The SEC Network is heavily anticipated, and for good reason. When it launches next week, millions of viewers will have access to a channel dedicated to some of college football's most dominant programs. But Disney's (NYSE: DIS ) ESPN and the conference aren't creating the network out of fandom -- there's a ton of money to be made.
The network is set to bring in the big bucks. If half of all households are subject to the in-conference rate, that's a little over $700 million a year in revenue. The remaining non-SEC customers should pitch in another $130 million or so. In terms of sheer carriage revenue, that would be near the size of ESPN2, and over three times as large as the Big Ten and Pac-12 networks, Fox Sports estimates.
The obvious critique
To some fans, the SEC Network feels like a money grab. "ESPN and SEC can now siphon content I already had access to onto a new network I have to pay for. YES," The Big Lead's Tyler Duffy tweeted sarcastically this week. "The SEC Network Channel? wait what? I thought ESPN already was the #SEC NETWORK?," another Twitter user wrote.
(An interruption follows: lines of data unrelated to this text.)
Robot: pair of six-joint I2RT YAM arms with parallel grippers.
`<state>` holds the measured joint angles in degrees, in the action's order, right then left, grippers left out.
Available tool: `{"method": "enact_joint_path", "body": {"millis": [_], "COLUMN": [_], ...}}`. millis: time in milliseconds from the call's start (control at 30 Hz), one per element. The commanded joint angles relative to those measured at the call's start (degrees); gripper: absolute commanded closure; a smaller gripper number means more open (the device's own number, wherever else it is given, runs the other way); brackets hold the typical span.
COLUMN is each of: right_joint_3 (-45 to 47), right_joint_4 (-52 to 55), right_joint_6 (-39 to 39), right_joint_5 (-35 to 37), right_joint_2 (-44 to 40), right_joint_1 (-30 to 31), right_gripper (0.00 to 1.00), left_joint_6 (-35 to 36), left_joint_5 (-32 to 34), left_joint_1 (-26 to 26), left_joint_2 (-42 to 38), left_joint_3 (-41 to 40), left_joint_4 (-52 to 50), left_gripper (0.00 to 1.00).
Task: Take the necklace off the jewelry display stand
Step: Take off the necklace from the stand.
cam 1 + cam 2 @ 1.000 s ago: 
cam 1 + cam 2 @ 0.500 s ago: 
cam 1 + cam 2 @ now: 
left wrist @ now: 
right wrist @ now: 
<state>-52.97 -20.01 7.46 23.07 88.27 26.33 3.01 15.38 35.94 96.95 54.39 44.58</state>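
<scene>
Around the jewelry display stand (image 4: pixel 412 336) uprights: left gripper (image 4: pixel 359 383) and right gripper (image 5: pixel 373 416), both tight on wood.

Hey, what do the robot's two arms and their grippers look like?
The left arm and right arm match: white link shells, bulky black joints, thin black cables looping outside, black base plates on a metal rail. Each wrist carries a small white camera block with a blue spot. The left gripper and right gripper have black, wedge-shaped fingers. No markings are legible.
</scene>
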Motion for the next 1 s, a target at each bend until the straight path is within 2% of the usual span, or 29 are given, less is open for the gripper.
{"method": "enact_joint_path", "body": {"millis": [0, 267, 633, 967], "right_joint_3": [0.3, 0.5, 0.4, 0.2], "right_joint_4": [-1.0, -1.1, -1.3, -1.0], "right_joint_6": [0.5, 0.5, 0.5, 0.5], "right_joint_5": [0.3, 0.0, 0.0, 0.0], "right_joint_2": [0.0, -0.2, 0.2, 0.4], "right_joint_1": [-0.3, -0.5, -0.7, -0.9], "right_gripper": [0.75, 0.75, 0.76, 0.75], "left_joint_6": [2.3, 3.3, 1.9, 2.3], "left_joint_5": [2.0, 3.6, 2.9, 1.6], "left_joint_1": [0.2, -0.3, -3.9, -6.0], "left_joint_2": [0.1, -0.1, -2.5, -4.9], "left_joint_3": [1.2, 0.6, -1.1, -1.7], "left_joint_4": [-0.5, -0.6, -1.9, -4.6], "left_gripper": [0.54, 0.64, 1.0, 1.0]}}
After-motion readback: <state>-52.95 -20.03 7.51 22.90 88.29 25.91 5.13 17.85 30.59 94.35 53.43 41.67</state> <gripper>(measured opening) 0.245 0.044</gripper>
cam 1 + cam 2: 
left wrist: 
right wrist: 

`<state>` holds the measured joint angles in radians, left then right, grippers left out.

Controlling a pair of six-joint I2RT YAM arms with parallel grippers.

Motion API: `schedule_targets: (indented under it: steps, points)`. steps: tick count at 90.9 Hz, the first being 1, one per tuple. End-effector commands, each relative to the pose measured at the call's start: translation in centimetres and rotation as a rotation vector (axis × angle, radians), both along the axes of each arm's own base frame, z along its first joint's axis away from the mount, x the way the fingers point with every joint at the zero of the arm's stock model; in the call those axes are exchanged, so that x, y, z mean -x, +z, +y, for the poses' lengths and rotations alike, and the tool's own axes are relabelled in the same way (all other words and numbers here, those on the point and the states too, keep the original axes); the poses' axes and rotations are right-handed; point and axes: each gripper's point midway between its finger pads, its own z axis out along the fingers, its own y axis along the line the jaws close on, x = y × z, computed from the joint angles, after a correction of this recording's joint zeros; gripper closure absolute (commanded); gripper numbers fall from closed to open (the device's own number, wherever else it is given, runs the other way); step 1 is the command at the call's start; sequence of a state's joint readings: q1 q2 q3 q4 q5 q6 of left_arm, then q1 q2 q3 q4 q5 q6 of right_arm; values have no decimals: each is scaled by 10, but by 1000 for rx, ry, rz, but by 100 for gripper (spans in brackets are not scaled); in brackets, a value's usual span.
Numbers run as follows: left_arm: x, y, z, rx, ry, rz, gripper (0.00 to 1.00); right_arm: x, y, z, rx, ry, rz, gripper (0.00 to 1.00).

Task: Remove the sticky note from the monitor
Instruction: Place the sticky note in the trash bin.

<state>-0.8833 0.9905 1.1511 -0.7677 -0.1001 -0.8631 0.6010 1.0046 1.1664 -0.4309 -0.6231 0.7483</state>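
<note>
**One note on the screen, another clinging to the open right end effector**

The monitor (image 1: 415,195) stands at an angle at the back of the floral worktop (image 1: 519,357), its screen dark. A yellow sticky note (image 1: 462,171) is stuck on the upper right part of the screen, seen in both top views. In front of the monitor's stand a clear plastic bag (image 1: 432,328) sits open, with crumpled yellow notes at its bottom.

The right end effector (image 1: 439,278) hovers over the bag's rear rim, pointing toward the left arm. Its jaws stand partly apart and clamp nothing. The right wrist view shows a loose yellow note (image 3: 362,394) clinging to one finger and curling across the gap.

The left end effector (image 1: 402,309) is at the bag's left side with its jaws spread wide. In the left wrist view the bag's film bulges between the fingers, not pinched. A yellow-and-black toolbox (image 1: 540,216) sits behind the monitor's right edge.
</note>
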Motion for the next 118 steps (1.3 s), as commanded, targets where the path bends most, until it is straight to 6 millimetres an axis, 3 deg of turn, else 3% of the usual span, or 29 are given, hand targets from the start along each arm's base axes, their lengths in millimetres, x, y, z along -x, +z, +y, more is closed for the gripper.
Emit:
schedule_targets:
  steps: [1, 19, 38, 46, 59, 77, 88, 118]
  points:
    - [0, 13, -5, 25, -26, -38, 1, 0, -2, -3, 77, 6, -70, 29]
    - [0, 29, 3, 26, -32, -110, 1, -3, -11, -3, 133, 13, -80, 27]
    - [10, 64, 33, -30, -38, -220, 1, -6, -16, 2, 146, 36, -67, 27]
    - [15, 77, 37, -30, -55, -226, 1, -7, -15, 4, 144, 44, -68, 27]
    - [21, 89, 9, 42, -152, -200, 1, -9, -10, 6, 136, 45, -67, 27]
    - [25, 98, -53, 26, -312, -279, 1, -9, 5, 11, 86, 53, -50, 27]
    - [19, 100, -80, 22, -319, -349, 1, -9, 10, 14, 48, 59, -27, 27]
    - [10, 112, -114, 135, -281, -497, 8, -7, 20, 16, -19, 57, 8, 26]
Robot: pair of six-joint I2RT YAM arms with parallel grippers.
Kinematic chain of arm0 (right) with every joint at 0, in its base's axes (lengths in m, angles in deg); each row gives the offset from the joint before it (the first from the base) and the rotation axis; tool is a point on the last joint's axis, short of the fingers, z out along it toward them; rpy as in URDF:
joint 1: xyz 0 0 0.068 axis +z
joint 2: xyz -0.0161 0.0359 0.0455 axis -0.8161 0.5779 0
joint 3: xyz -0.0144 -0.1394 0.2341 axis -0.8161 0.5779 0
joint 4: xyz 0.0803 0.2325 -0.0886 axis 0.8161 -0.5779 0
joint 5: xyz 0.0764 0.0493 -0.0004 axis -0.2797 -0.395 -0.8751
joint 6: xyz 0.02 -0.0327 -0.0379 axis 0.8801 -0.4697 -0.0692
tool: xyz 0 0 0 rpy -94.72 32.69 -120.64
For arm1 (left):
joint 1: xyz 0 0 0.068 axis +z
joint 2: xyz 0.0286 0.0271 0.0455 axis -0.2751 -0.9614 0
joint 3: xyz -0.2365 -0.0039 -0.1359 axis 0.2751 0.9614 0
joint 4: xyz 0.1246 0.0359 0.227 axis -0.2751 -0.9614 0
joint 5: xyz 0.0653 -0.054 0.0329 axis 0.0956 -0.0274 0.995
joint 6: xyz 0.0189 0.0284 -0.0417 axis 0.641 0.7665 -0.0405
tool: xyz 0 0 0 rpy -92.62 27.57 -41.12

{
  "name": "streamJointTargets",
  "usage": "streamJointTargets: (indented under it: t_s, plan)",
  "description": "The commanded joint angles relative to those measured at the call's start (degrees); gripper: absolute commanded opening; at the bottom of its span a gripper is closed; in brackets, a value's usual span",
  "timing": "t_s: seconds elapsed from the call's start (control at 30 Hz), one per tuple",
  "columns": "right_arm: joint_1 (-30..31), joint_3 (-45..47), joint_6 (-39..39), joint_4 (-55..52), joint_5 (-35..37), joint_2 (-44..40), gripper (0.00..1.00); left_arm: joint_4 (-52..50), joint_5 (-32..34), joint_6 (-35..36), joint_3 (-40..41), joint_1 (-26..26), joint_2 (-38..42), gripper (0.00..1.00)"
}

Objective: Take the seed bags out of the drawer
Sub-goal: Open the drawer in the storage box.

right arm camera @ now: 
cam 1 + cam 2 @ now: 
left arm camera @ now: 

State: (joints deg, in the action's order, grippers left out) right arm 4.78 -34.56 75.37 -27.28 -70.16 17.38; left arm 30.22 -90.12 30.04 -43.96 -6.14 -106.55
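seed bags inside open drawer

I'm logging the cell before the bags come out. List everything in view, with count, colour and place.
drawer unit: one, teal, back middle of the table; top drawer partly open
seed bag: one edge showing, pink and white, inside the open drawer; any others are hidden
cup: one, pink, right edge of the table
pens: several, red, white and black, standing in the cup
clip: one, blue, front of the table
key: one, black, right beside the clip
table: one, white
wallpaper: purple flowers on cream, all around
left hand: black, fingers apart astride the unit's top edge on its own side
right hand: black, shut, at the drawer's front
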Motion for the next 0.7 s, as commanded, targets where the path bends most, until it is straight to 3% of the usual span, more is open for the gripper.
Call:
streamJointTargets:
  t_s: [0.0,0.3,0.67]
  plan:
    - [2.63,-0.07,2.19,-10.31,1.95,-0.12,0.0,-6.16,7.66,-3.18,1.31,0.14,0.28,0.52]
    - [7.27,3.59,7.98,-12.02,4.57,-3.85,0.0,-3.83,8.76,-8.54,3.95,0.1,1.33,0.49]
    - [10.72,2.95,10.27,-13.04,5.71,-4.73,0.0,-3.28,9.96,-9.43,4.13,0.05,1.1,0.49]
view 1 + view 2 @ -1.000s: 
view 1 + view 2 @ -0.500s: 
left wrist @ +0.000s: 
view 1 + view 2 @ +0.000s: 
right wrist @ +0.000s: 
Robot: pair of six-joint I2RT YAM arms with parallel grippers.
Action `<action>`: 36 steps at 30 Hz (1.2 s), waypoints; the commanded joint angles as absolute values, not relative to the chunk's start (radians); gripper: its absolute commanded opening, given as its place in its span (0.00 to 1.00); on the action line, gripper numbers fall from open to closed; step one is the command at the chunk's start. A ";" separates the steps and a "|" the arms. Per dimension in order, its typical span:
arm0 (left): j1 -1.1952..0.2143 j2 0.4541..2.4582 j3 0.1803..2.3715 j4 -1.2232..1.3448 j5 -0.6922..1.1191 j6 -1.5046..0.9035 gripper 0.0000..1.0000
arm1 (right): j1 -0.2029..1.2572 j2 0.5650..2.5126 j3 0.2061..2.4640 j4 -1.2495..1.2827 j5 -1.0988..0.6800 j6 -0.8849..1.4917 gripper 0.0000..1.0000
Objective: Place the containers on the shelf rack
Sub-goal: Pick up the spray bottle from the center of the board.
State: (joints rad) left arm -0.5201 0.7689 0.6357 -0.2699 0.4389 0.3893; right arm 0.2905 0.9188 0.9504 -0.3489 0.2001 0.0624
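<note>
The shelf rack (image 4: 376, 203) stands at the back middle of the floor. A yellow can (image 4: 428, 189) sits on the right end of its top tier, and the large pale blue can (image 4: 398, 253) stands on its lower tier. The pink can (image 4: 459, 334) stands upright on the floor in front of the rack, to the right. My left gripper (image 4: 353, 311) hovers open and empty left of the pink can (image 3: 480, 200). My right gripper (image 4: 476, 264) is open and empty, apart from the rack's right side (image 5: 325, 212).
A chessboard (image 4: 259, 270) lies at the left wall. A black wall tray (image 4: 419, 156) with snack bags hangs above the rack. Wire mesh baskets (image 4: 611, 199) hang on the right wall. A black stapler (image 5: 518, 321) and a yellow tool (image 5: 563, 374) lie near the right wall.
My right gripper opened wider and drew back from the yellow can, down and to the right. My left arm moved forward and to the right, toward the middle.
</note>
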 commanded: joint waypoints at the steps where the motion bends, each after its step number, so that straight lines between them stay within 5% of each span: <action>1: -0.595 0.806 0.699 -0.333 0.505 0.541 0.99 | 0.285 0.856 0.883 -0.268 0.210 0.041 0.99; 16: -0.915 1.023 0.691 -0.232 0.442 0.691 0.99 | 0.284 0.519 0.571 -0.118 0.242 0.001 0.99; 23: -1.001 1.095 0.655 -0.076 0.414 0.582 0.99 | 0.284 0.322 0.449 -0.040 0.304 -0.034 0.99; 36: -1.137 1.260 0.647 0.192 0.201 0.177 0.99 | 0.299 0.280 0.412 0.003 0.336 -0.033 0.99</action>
This sentiment is understandable. In the past, the biggest SEC games were already available to the typical viewer. A dollar or two in carriage fees may not seem like a lot, but they add up. Division I college football alone is home to 11 individual conferences, and a future with 11 different networks likely won't fly with most fans.
The bottom line
The bigger issue, though, is this: The movement takes more money from viewers and puts it in the pockets of television networks and schools, rather than the athletes themselves. The college-pay debate could be a defining issue of this generation, and evidence suggests that although players are worth thousands of dollars, many face scholarship deficits.
Most likely, the SEC Network will succeed. Over the long run, fans just need to decide if athletes deserve a piece of that success.